Accused of conspiring with crackers to break a signal-encryption scheme

Jul 16, 2009 13:16 GMT  ·  By

Jung Kwak, 33, of Oceanside, California, and owner of a company called Viewtech, has been indicted along with Phillip Allison, 35, and Robert Ward, 54, of Seminole, Florida, for conspiring to violate the Digital Millennium Copyright Act. The defendants are accused of paying an unnamed individual to reverse-engineer the EPROM of the smart cards used by the DISH Network.

According to the indictment, Kwak's company sold free-to-air receivers (FTA) called Viewsat, which are normally capable of capturing free satellite TV signals.

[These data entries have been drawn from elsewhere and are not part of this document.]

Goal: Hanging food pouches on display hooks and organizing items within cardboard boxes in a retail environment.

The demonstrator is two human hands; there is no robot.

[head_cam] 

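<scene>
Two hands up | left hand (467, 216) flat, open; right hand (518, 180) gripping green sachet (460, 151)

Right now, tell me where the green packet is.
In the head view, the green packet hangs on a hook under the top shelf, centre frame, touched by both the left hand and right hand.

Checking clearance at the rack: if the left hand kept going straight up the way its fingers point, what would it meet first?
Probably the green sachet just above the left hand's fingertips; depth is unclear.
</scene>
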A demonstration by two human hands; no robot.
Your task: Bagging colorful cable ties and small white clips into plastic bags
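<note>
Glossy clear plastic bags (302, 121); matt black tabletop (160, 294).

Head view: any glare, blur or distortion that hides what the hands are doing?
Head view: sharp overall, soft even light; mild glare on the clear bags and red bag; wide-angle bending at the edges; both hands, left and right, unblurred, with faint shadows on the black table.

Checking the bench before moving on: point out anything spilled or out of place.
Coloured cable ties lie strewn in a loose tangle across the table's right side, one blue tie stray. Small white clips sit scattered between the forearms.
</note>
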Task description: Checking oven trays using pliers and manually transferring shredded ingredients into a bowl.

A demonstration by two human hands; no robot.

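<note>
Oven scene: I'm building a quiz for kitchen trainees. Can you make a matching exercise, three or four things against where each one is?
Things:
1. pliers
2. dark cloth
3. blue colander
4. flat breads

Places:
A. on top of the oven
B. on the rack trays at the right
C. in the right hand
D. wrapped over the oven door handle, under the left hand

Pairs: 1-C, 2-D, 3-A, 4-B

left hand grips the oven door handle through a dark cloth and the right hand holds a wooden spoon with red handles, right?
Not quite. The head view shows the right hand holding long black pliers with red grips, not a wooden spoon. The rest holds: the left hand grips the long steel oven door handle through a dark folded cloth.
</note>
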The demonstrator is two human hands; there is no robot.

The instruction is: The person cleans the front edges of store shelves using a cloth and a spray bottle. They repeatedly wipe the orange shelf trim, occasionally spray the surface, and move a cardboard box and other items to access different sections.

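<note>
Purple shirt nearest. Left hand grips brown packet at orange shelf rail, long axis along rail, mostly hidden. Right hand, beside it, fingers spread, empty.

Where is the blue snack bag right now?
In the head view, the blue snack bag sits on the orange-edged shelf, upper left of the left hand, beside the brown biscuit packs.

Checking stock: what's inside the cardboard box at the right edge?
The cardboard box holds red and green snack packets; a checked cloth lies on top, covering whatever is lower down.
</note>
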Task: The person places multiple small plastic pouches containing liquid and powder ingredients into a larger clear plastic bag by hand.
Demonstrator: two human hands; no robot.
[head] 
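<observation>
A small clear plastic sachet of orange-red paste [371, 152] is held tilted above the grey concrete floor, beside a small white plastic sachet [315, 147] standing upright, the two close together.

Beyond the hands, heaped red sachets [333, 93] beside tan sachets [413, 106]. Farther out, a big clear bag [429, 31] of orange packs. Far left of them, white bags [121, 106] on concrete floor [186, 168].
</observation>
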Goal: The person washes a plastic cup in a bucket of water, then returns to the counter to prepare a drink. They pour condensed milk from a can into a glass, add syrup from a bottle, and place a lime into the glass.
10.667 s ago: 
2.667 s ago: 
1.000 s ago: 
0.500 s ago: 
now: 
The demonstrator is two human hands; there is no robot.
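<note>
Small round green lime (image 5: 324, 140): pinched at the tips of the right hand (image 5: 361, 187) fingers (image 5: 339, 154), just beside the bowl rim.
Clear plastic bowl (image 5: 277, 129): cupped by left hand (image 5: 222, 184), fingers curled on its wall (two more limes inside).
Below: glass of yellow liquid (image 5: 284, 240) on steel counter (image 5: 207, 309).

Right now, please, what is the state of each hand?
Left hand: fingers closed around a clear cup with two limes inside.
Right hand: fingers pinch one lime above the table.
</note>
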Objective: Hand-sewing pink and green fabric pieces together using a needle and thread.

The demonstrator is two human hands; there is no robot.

Despite the generally low interests for such free programs, Kwak's business ran quite successfully, with profits in the millions-of-dollars range.

This is explained by the fact that Kwak integrated special programming into the receiver boxes, allowing them to decode paid programs offered by TV networks to their subscribers, making them very attractive. Knowing that its previous signal-scrambling technology had been cracked, Echostar's DISH Network developed a new encryption scheme, known as "Nagra 3."

The company started distributing Nagra 3-based smart cards to its subscribers beginning with November 2007, in time seriously crippling Kwak's FTA receiver business, which was no longer able to decode the newly encrypted signals.

According to the indictment, Kwak, known online as "Mr. Viewsat," Phillip Allison, aka "thebroken," and Robert Ward, aka "thedssguy," set on to crack the new encryption. In order to do this, the three contacted a third-party individual, whose name is not disclosed and to whom Kwak promised over $250,000 if he succeeded.

It is also mentioned that Kwak paid for an $8,500 special microscope that was required to analyze the DISH smart cards in order to reverse-engineer their EPROM, referred to as "rom 240." Kwak is also said to have covered other research expenses. It is noted in the indictment that, on April 5, this year, he paid the third party an additional $20,000 for photographs of the smart cards' micro-circuitry.

San Diego 6 News reports that Assistant U.S. Attorney Mitch Demblin has filed a motion to hold Mr. Kwak without bail, but, according to DishNewsOnline, he eventually posted the bond, which was set at $500,000 by Magistrate Judge William McCurine Jr.